Bourse complémentaire
La Fondation Joachim Herz soutient chaque année jusqu'à 80 chercheurs dans les domaines de l'ingénierie, de l'économie et des sciences de la vie en leur apportant des ressources financières et non matérielles. Carlos Hernandez Bautista, doctorant, a été sélectionné parmi plus de 500 candidats pour la prestigieuse bourse Add-on pour les sciences de la vie interdisciplinaires. Cette bourse lui permettra d'approfondir ses connaissances dans le domaine de la durabilité et d'appliquer des méthodes plus respectueuses de l'environnement en laboratoire.

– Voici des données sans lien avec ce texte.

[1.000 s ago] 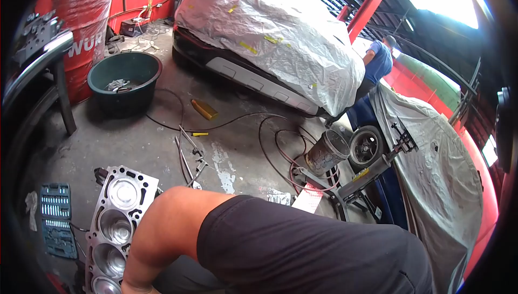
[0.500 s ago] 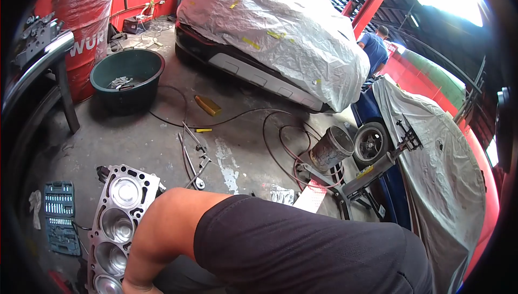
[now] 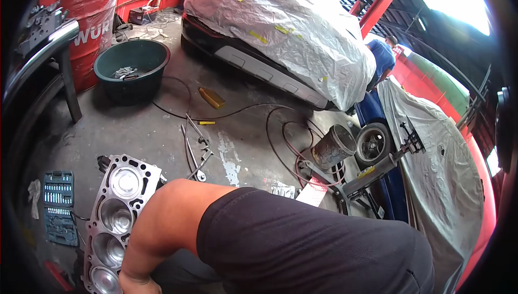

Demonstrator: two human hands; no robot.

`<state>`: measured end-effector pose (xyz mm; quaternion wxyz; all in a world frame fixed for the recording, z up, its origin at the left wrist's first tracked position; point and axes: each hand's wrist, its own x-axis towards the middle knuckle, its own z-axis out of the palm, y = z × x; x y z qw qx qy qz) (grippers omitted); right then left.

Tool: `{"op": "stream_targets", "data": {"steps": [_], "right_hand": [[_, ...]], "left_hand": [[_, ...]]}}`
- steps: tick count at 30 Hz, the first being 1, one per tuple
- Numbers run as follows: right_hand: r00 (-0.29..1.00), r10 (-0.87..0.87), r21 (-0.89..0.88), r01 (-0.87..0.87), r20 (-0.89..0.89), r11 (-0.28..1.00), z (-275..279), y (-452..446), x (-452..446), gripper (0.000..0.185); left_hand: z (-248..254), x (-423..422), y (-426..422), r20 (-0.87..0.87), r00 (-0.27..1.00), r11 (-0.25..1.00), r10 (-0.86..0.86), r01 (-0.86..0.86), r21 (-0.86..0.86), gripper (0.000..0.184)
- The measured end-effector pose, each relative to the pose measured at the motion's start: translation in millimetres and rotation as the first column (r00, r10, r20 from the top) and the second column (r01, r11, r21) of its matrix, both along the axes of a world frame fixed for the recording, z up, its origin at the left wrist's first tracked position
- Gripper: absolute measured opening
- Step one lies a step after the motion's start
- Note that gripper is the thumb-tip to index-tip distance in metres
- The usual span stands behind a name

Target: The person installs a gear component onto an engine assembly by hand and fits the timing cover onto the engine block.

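My bent bare forearm, under a dark sleeve (image 3: 313, 234), reaches down along the right side of an engine block (image 3: 94, 222). It appears to be my right arm. At the bottom edge my right hand (image 3: 139, 285) is mostly cut off, close beside the lowest visible cylinder (image 3: 104, 280); its fingers are hidden, and I cannot tell whether it touches the block. Pistons show inside the block's round bores, and the forearm covers part of its right edge. My left hand is out of view.
An open teal socket set (image 3: 59, 207) lies left of the block. Long metal tools (image 3: 195, 153) and a hose (image 3: 232, 117) are on the floor. Beyond stand a green tub (image 3: 132, 70), a metal bucket (image 3: 334, 147), covered cars (image 3: 280, 29) and a person in blue (image 3: 382, 59).
The view has shifted slightly, so the block and forearm sit a little higher in it. My forearm stays beside the block.
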<state>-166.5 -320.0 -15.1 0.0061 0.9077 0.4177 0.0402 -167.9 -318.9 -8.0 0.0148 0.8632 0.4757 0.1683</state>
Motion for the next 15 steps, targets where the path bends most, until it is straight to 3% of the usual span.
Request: {"op": "stream_targets", "data": {"steps": [5, 9, 11, 15], "right_hand": [[1.000, 0.014, 0.081, -0.016, 0.027, 0.997, -2.2, -3.2, -2.9, 0.030], [0.999, 0.001, 0.062, -0.003, 0.037, 0.998, 10.4, -0.7, -7.3, 0.029], [0.999, -0.024, 0.015, 0.024, -0.043, 1.000, 12.2, -0.3, -6.8, 0.028], [1.000, 0.004, 0.071, -0.005, 0.012, 0.997, -6.9, -0.6, -1.0, 0.026]], "left_hand": [[-3.9, -3.6, 0.8, 0.017, 1.000, 1.000, -0.012, 0.012, -0.012, 0.056], [-5.2, -0.7, -2.3, 0.029, 0.999, 0.999, -0.025, 0.026, -0.043, 0.056], [-8.7, 3.2, -5.4, 0.045, 0.998, 0.997, -0.045, 0.047, -0.054, 0.057], [-30.0, 33.6, -1.8, 0.057, 0.998, 0.997, -0.035, 0.038, -0.063, 0.058]]}}
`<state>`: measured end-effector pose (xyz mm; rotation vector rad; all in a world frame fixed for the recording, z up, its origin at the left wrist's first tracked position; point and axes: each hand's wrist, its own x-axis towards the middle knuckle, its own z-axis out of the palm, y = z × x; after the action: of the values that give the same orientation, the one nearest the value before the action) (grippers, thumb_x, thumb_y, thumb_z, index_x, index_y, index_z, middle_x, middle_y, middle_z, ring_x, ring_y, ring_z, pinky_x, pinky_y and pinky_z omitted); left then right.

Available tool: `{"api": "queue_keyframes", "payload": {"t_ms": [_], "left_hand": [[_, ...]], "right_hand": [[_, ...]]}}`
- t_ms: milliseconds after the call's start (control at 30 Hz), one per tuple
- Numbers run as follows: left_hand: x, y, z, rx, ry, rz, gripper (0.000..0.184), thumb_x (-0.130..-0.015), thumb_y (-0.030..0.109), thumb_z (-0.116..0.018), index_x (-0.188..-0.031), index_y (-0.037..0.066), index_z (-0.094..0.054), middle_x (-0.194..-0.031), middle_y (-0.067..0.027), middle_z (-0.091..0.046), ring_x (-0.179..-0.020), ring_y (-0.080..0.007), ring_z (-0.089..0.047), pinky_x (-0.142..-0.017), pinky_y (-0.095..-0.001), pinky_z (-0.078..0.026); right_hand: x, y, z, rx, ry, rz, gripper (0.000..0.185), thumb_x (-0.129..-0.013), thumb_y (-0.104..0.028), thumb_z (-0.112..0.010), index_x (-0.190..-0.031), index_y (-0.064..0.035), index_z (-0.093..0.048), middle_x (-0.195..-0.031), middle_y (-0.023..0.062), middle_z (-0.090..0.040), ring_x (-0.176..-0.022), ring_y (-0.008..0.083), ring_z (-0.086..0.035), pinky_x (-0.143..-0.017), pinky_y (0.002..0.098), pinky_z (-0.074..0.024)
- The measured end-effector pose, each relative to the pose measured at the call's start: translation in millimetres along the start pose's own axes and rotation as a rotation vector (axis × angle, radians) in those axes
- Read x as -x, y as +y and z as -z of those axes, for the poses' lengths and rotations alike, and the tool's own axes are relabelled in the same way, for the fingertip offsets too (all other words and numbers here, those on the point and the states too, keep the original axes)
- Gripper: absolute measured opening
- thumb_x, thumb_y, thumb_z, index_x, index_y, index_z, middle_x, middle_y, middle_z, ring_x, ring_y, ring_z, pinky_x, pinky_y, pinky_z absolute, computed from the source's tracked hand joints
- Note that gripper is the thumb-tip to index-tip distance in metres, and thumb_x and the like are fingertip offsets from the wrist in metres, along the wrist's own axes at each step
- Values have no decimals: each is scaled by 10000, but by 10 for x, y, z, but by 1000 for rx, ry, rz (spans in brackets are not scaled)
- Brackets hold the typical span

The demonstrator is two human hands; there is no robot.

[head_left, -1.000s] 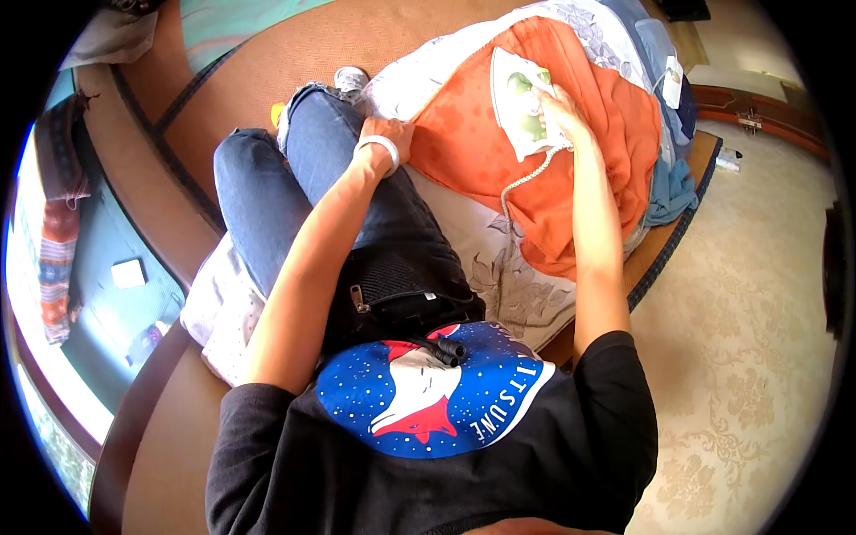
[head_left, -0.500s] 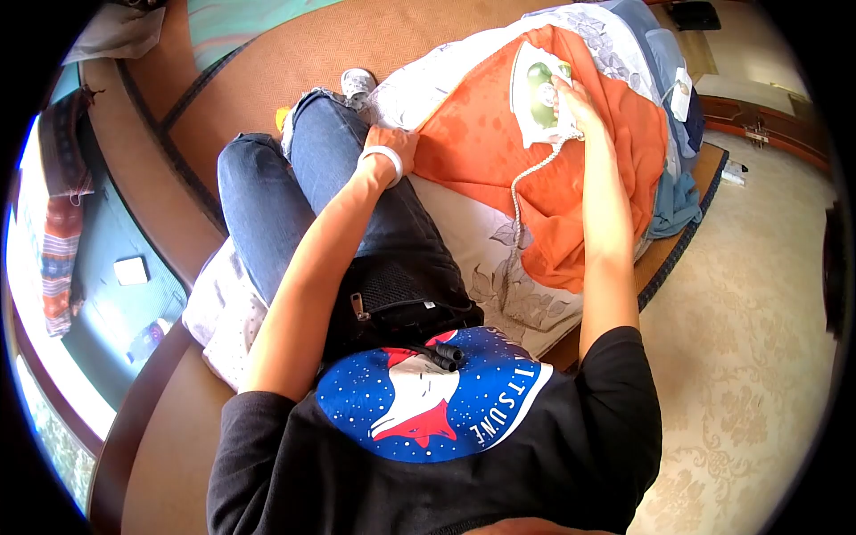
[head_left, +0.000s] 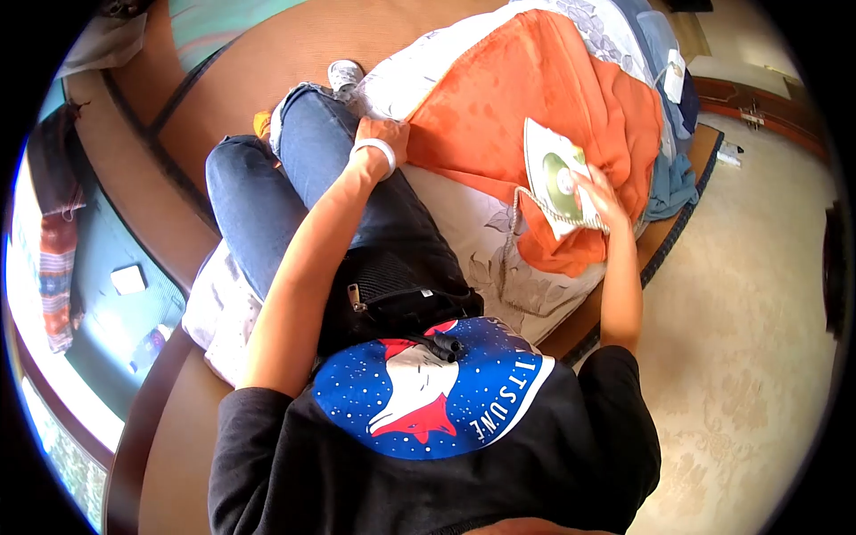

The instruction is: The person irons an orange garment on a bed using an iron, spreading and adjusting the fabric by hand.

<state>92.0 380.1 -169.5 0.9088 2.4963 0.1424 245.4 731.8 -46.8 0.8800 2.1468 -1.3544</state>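
Head view, patterned sheet (head_left: 450, 209): spread under the orange cloth, nearer the body than the right fingers; its soft folds could let the layers above shift if they were pressed unevenly.
Orange cloth (head_left: 499, 107): laid on the sheet, between and beyond both sets of fingers; darker patches are seen on it. A crease could be pressed in if slack were gathered ahead of the iron, and a scorch could be caused by a hot plate left standing.
Jeans (head_left: 316, 147): placed just beside the left fingers; a burn could be caused by a swing of the iron that way.
Iron (head_left: 555, 169): held flat over the cloth under the right fingers, tip aimed away from the body; whether it is hot cannot be told.
Left hand (head_left: 382, 141): fingers closed on the cloth's corner, tips hidden; the corner could be lost if the pinch were loosened.
Right hand (head_left: 603, 200): fingers wrapped around the iron's handle.
Cord (head_left: 511, 234): looped to the left of the right fingers; it could be snagged or trapped under the plate.
Black shirt (head_left: 357, 486): "ITSUNE" is read on the print, other letters being lost in a fold.
White device (head_left: 674, 76): beyond the right fingers, no writing legible.
Iron's brand: none can be read.
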Motion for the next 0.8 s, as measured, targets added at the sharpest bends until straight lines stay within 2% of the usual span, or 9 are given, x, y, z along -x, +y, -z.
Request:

Le financement s'adresse à d'excellents chercheurs en début de carrière qui travaillent sur des sujets de recherche interdisciplinaires d'importance sociale dans le domaine des "ressources de l'avenir". La bourse de recherche comprend un soutien individuel et la possibilité de travailler en réseau avec d'autres boursiers sur une période de deux ans et trois mois.